Hello Kitty Hello Playtime!: Outdoor Fun Kit Hello Kitty Hello Playtime!: Outdoor Fun Kit

rating: 3 of 5 stars
Some would say that I, at 29, am too old for Hello Kitty. They would be wrong. Dead wrong. Neville-Chamberlain-“peace-in-our-time” wrong. As a practicing khairailurophile (a term of my own coinage, meaning roughly “greeting-cat-lover”), I’ve got clothes and tchotchkes galore—in fact, I recently redecorated my bathroom with accoutrements honoring my favorite bow-wearin’ Japanese goodwill ambassador. (My brother’s gonna love it when he comes home from college this summer.)
So I’m 100% behind this adorable, practical kit, which uses Hello Kitty’s Svengali-like power for noble ends: getting kids outside and playing!
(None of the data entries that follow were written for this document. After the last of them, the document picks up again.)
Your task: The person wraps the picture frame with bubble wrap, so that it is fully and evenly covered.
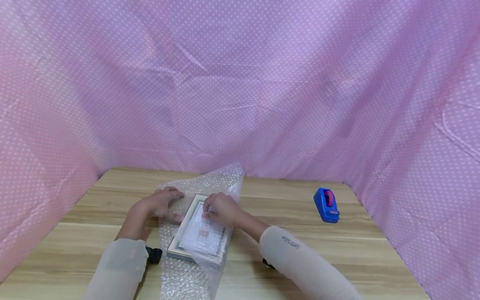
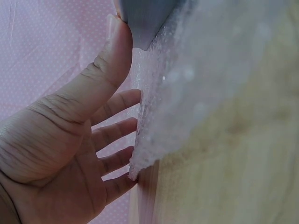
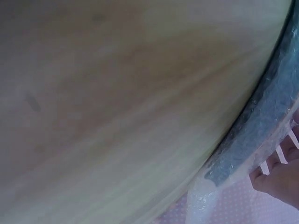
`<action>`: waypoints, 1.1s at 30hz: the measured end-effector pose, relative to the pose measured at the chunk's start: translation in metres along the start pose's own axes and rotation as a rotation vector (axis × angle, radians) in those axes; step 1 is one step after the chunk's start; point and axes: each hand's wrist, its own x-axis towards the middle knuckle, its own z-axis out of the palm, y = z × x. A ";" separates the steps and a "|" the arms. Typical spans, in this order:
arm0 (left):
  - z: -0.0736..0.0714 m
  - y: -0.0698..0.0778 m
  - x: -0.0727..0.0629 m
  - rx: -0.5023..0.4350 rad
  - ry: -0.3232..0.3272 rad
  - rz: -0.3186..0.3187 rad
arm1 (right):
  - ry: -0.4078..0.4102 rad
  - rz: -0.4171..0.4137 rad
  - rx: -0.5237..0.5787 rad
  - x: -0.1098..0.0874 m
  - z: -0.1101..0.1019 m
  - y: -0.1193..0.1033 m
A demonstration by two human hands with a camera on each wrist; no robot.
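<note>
A picture frame (image 1: 190, 215) with a pale border lies at a slant on a sheet of bubble wrap (image 1: 185, 277). One flap of the wrap is folded over the frame's right part. At the frame's left edge is my left hand (image 1: 163, 204); its thumb (image 2: 113, 53) touches the frame's side. The other fingers are spread and fairly straight, their tips touching the wrap in the left wrist view. My right hand (image 1: 223, 210) is over the frame's upper face, fingers bent, pinching the flap's edge. Only part of that hand (image 3: 282, 179) shows in the right wrist view, beside the wrapped side.
A blue tape dispenser (image 1: 325, 206) with a pink roll stands at the right on the wooden table (image 1: 285, 208). Pink dotted cloth (image 1: 240, 104) hangs behind and along both sides. The wrap's far end rises close to the back cloth.
</note>
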 end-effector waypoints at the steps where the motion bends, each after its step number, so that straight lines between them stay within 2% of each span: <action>1: 0.000 0.000 0.000 0.000 -0.001 -0.002 | -0.008 0.010 -0.014 0.001 0.001 -0.001; 8: -0.003 -0.001 0.000 -0.019 -0.009 -0.010 | -0.085 0.089 -0.155 0.004 0.006 -0.008; 13: -0.005 -0.002 -0.001 -0.051 -0.031 -0.035 | -0.098 0.134 -0.201 0.007 0.009 -0.012; 20: -0.013 0.007 -0.007 -0.184 -0.144 -0.065 | -0.105 0.176 -0.195 0.009 0.011 -0.012; 22: -0.014 0.013 -0.007 -0.153 -0.183 -0.066 | -0.107 0.186 -0.180 0.010 0.010 -0.010; 27: -0.012 0.029 -0.003 0.005 -0.234 -0.064 | -0.099 0.188 -0.151 0.010 0.007 -0.005; 33: -0.009 0.034 -0.002 0.048 -0.243 -0.117 | -0.091 0.134 -0.102 0.005 -0.002 0.001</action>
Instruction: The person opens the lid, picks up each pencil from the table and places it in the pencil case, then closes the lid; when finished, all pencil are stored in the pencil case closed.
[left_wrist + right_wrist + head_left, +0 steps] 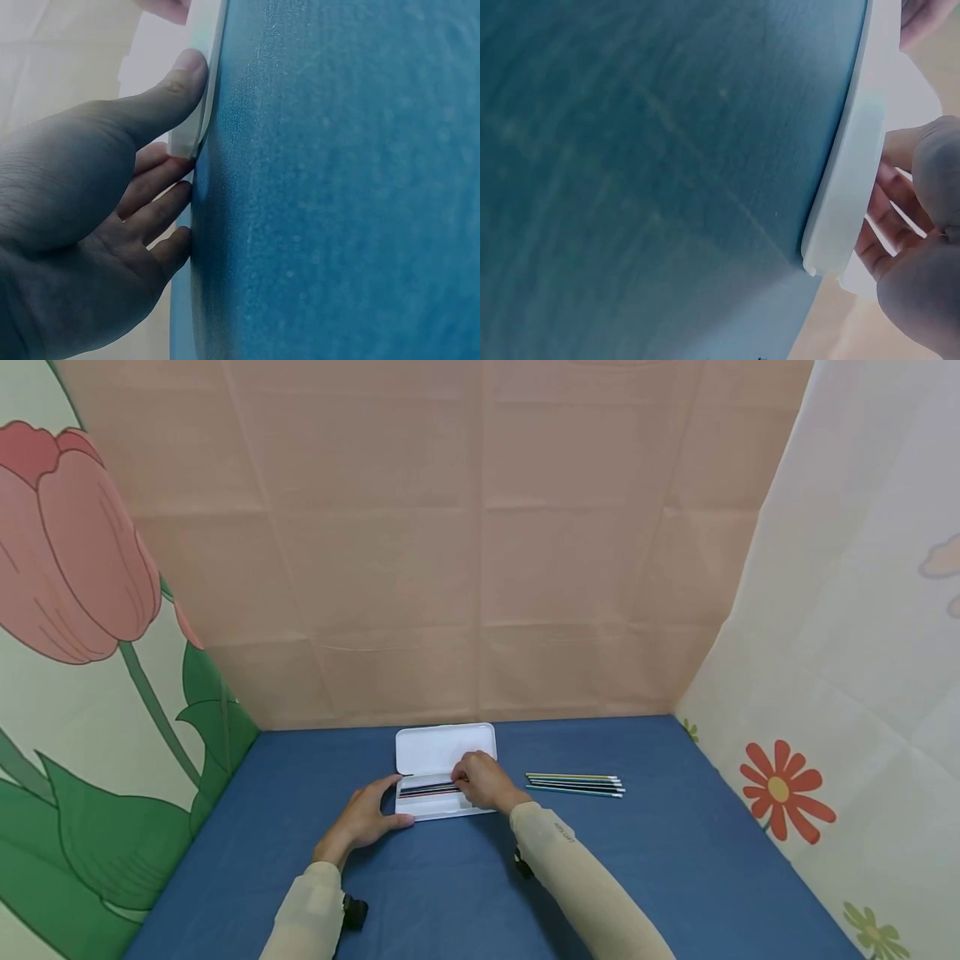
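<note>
A white pencil case (442, 810) lies on the blue table, its lid (446, 747) tipped back. Several dark and reddish pencils (423, 792) lie lengthwise inside. My left hand (366, 815) grips the case's left end, thumb on the front wall and fingers round the side; the left wrist view shows this thumb (176, 86) against the white wall. Over the case's right half, my right hand (482, 779) reaches in with curled fingers and pinches a pencil near its right end. In the right wrist view the case wall (851, 187) hides those fingertips.
To the right of the case, several more pencils (573, 784) lie side by side on the blue tabletop (450, 893). A tan cloth (480, 568) hangs behind the table, with flower-printed panels at both sides.
</note>
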`<state>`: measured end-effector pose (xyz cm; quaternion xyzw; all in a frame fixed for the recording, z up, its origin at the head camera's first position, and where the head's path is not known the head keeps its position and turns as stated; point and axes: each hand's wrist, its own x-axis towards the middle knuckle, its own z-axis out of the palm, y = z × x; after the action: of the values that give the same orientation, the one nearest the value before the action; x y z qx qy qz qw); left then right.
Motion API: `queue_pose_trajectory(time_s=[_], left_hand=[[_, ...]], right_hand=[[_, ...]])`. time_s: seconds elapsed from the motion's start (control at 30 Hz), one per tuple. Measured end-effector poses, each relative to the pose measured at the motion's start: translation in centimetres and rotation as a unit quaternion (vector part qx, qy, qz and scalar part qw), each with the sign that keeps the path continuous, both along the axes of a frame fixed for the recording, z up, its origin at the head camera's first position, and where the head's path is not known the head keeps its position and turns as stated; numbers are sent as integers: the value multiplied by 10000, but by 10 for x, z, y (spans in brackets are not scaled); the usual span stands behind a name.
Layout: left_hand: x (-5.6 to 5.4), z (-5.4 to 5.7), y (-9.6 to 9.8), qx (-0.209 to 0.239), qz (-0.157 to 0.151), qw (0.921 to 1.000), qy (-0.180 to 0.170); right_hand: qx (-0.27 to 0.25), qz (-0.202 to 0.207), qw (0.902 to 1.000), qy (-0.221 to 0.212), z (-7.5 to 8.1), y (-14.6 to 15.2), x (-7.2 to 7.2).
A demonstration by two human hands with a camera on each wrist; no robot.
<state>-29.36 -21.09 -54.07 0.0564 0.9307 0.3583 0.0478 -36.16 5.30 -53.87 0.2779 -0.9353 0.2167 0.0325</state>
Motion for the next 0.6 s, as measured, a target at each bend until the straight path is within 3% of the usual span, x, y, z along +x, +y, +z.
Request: queue_pose_trajectory(time_s=[0.6], left_hand=[[1,-1,1,-45,57,10000,-55]], right_hand=[[-126,139,9994,-293,8,17,10]])
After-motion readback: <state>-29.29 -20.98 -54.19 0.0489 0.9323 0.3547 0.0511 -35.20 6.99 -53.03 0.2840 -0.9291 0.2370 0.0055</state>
It includes sidewalk chalk (Mark Bradshaw’s favorite), a yo-yo, a jump rope, an inflatable ball, and a color-in storybook about the joys of open-air frolicking. Pair it with Fancy Nancy’s latest—all about exploring nature—and you’ll have trouble keeping even the girliest girl inside this summer!

Little Oink Little Oink

by Amy Krouse Rosenthal

rating: 4 of 5 stars
Amy Krouse Rosenthal & Jen Corace are a winning combination: their previous collaborations “Little Pea” (about a wee vegetable who has to eat all his candy—yuck!—before he can have spinach for dessert) and “Little Hoot” (about a young owl who wishes he could go to bed early like all his friends, and didn’t have to stay up and play) are my go-to picture books for three- or four-year-olds, kids who are just beginning to understand the humor in topsy-turvy stories. Their latest, “Little Oink,” continues the laughs, with the tale of a piglet whose least favorite time of day is “mess up time,” when, at his parents’ behest, he has to unmake his bed, unfold his clothes, and muddy up his T-shirt. Even that’s not enough, says Papa Pig: “I still see toys in their bin, mister. Please—not another word until this room’s a total pigsty.” Only after he’s untidied to Papa & Mama’s specifications can he play his favorite game—house! Where he gets to sweep and scour and scrub as much as he wants. With whimsical, colorful illustrations (Papa Pig’s mustache is a hoot) and a sneaky message about delayed gratification, this is a great read-aloud for clutterful little ones.